Same Charge, Same Mass? | Subatomic Particles

[a71cj34]

Homework Statement

Find the mass of a photon with charge 3.1eV, and an electron with charge 3.1eV.

Relevant Equations

E = mc^2

I converted 3.1eV into J, substituted into E = mc^2. Since the energy is the same, I got the same answer for both: 5.52*10^-36 kg. This doesn't seem quite right- I doubt that a photon and an electron have the same mass. So, when two particles have the same charge, does that mean they have the same mass?

 

[BvU]

a photon has no charge and an electron has charge 'one e' ...
eV is not the dimension of charge. Where does this exercise come from ?

 

[a71cj34]

a photon has no charge and an electron has charge 'one e' ...
eV is not the dimension of charge. Where does this exercise come from ?

Whoops, I meant energy. Wherever I say charge, I meant energy. Sorry for the confusion

 

[jbriggs444]

Homework Statement: Find the mass of a photon with charge 3.1eV, and an electron with charge 3.1eV.
Relevant Equations: E = mc^2

I converted 3.1eV into J, substituted into E = mc^2. Since the energy is the same, I got the same answer for both: 5.52*10^-36 kg. This doesn't seem quite right- I doubt that a photon and an electron have the same mass.
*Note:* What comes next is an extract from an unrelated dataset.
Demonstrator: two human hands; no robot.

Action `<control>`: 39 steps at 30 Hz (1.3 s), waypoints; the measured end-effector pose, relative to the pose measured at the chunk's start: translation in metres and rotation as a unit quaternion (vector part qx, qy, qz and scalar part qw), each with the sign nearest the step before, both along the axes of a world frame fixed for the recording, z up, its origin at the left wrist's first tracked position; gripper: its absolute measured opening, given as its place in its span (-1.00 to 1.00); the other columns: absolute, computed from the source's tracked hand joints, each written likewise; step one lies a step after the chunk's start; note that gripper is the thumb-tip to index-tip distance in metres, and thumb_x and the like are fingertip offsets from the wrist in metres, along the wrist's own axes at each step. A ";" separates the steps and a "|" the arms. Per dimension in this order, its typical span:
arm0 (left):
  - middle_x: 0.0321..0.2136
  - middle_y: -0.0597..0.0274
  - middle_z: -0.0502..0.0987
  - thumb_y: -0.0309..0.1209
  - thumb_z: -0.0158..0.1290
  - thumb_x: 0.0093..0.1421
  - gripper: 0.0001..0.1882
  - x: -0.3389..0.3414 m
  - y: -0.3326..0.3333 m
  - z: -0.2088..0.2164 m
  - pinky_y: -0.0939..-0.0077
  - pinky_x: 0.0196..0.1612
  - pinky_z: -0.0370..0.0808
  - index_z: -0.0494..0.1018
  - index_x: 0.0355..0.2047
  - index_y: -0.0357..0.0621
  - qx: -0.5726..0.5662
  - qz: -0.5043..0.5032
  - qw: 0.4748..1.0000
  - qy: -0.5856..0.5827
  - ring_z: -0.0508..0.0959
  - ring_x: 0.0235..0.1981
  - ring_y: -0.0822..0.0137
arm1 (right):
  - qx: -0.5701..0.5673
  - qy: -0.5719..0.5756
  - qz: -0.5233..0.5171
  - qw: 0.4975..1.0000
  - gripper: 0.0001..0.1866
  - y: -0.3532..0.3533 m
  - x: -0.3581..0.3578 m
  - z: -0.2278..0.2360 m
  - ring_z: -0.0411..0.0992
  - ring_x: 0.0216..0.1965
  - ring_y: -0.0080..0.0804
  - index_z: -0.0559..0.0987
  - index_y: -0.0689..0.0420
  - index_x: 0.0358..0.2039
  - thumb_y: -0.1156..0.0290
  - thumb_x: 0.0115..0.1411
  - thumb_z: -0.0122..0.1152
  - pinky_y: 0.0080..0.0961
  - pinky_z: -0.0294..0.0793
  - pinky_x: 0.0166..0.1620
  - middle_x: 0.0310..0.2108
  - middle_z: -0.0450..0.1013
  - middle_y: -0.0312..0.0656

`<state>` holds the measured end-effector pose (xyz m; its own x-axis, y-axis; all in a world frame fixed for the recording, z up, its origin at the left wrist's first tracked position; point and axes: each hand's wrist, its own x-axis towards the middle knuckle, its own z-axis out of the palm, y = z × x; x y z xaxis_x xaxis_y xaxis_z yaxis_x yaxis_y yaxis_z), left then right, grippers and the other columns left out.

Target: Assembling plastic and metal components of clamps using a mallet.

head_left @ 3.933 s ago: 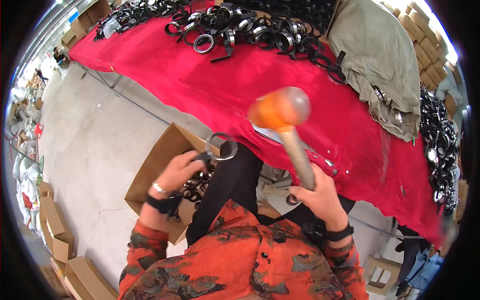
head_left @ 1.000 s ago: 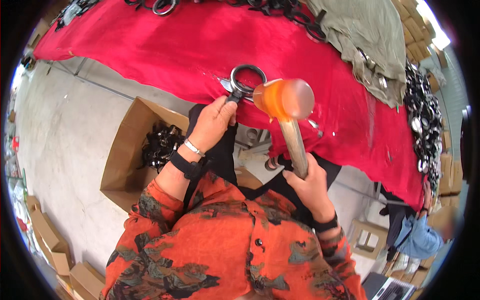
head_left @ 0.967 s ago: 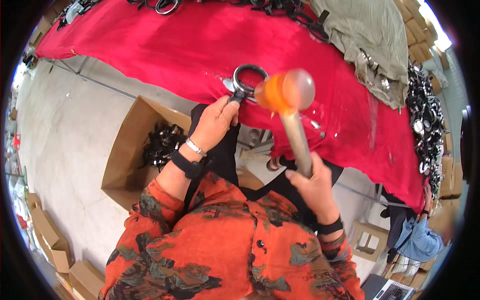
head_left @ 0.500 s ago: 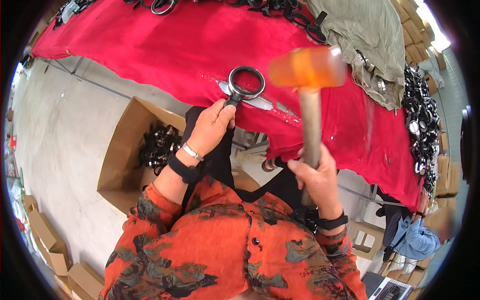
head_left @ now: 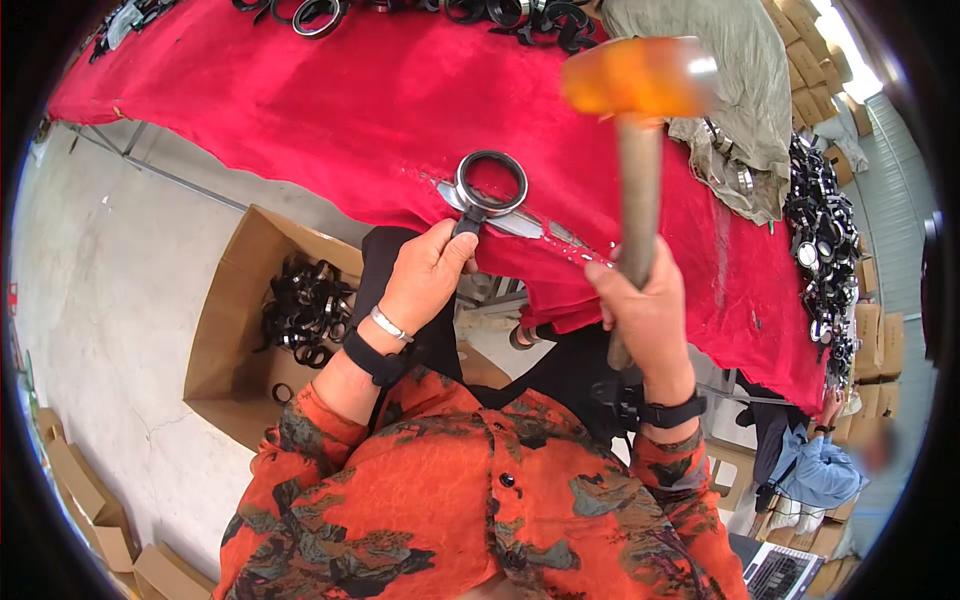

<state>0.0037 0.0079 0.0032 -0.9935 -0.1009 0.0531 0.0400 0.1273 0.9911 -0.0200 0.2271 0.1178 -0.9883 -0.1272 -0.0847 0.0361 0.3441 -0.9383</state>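
My left hand (head_left: 428, 278) is closed round the short black handle of a ring-shaped part (head_left: 462, 200), which has a silver metal band and a black rim. It is held over the edge of the table, above a worn gap in the red cloth where a greyish surface (head_left: 518, 224) shows. To the right, my right hand (head_left: 643, 306) grips the wooden handle of a mallet (head_left: 640, 190). The mallet's amber, translucent head (head_left: 625, 78) is raised higher than the ring and apart from it, slightly blurred.
Red cloth (head_left: 300, 120) covers the table. Several ring parts (head_left: 318, 14) line its far edge, and more are heaped at the right (head_left: 825, 240) by a grey-green sheet (head_left: 730, 60). A cardboard box (head_left: 222, 335) with black parts stands at lower left. Another person (head_left: 815, 465) sits at far right.
The mallet has risen, moving up and slightly right with my right hand. My left hand still holds the ring part in nearly the same place. The whole view has shifted a little.
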 end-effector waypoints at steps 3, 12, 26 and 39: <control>-0.57 0.33 0.50 -0.20 -0.11 0.34 -0.67 0.000 0.003 -0.002 0.64 -0.46 0.37 0.40 -0.44 -0.21 -0.008 -0.004 1.000 0.009 0.42 -0.54 0.55 | 0.223 0.008 0.064 0.973 -0.64 0.006 -0.014 -0.028 0.42 -0.51 -0.19 0.39 0.31 -0.28 0.39 -0.02 0.29 -0.32 0.41 -0.40 -0.54 0.40 0.03; -0.64 0.13 0.49 -0.20 -0.03 0.28 -0.68 -0.003 0.004 -0.007 0.40 -0.47 0.39 0.40 -0.45 -0.23 0.001 0.021 0.999 0.043 0.50 -0.60 0.24 | 0.255 0.148 0.070 0.953 -0.62 -0.008 -0.016 -0.010 0.43 -0.39 0.11 0.39 0.33 -0.27 0.36 -0.01 0.27 -0.23 0.41 -0.29 -0.46 0.41 0.20; -0.63 0.11 0.48 -0.19 -0.03 0.28 -0.68 -0.001 0.004 -0.010 0.38 -0.49 0.38 0.39 -0.43 -0.22 -0.006 0.021 0.999 0.043 0.48 -0.61 0.18 | 0.312 0.107 0.130 0.935 -0.66 -0.011 -0.047 -0.011 0.29 -0.53 0.07 0.36 0.31 -0.34 0.38 -0.03 0.26 -0.26 0.38 -0.37 -0.54 0.36 0.15; -0.63 0.02 0.44 -0.13 -0.05 0.29 -0.62 0.000 0.001 -0.013 0.31 -0.48 0.37 0.38 -0.44 -0.24 -0.048 0.030 0.998 0.042 0.48 -0.58 0.06 | 0.365 0.174 0.207 0.891 -0.74 -0.025 -0.021 0.026 0.41 -0.40 0.22 0.34 0.23 -0.31 0.47 0.01 0.18 -0.10 0.39 -0.38 -0.52 0.39 0.20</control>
<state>0.0037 0.0090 -0.0095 -0.9774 -0.1497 0.1489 0.1129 0.2254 0.9677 -0.0406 0.2017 0.1441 -0.8517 -0.5240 0.0085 -0.4857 0.7831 -0.3884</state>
So, when two particles have the same charge, does that mean they have the same mass?

The word "mass" normally means rest mass, also known as invariant mass. The term "invariant" means that it does not change depending on the frame of reference that you use. This, in turn, means that it does not depend on kinetic energy at all. Photons have zero invariant mass regardless of their kinetic energy.

Electrons, on the other hand, have a non-zero invariant mass.

https://www.physicsforums.com/insights/what-is-relativistic-mass-and-why-it-is-not-used-much/

For any particle, invariant mass is given by the [invariant] magnitude of the energy-momentum four-vector. In simpler terms, you can compute it as $m^2c^4 = E^2 - (pc)^2$. As you may notice, when $p=0$, you obtain the popular equation: $E=mc^2$. However, for a photon, $p$ is never zero.

For a photon, $E=pc$ and it follows that $m=0$.

 

[a71cj34]

The word "mass" normally means rest mass, also known as invariant mass. The term "invariant" means that it does not change depending on the frame of reference that you use. This, in turn, means that it does not depend on kinetic energy at all. Photons have zero invariant mass regardless of their kinetic energy.

Electrons, on the other hand, have a non-zero invariant mass.

https://www.physicsforums.com/insights/what-is-relativistic-mass-and-why-it-is-not-used-much/

I'm pretty sure the question is referring to rest mass. The question did not specify kinetic energy- just that it had energy. I'll have to look back at my course notes to see if the question is just bad writing or if zero is the intended answer for the photon. For the electron, I'll rephrase the question: Can energy affect the mass of an electron? The literature value that I've been using so far in physics is around 1*10^-5 away from the calculated value in this question.

 

[jbriggs444]

For the electron, I'll rephrase the question: Can energy affect the mass of an electron?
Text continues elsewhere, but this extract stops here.